=== Begin Enclosure ===
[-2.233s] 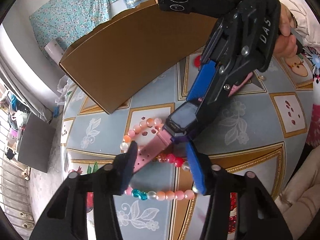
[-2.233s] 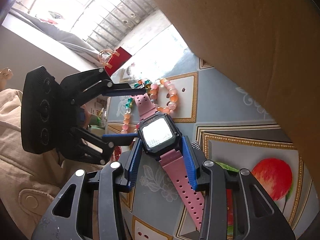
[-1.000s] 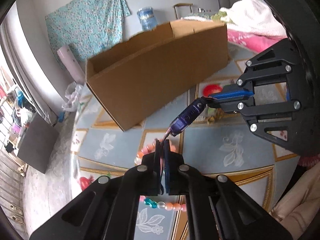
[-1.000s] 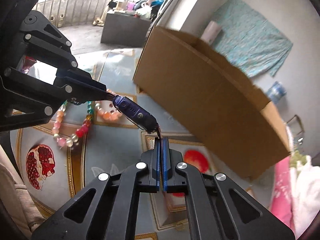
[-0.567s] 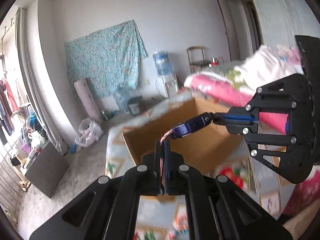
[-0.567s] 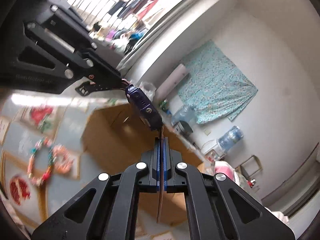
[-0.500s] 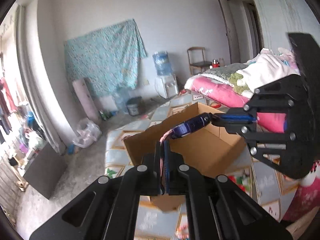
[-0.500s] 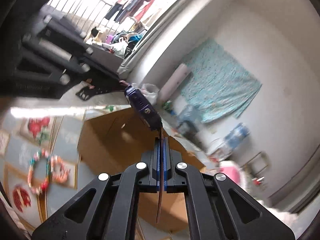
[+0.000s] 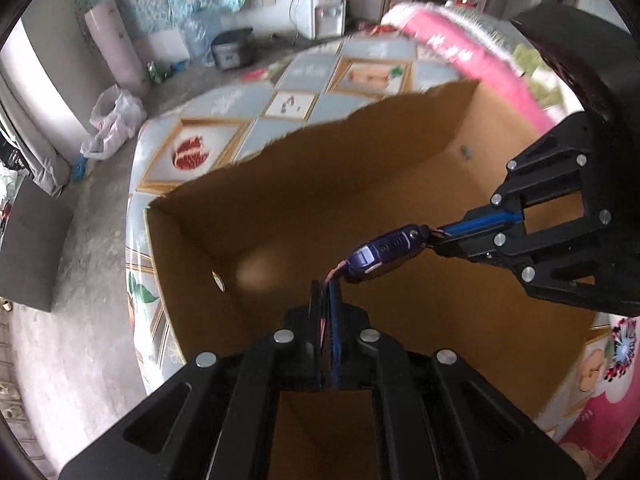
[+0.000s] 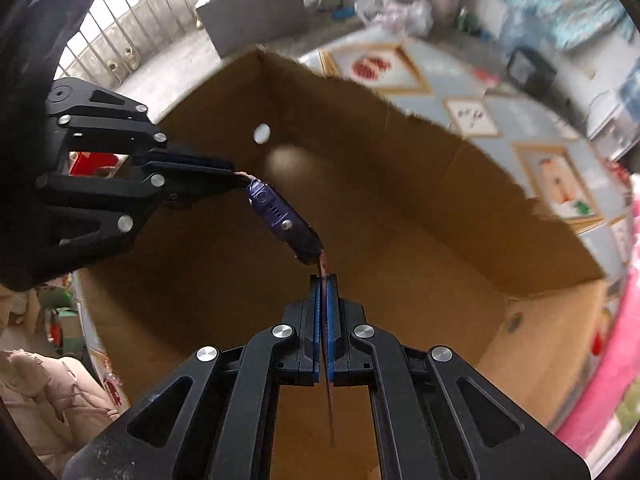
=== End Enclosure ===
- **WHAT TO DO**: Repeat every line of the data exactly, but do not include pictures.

- **ANSWER FOR THIS EXERCISE**:
[-2.233s] 
[-2.233s] 
[-1.000s] 
[-1.000s] 
[-0.567s] 
[-0.567s] 
[-0.500s] 
[-0.500s] 
[+0.000s] 
[+0.000s] 

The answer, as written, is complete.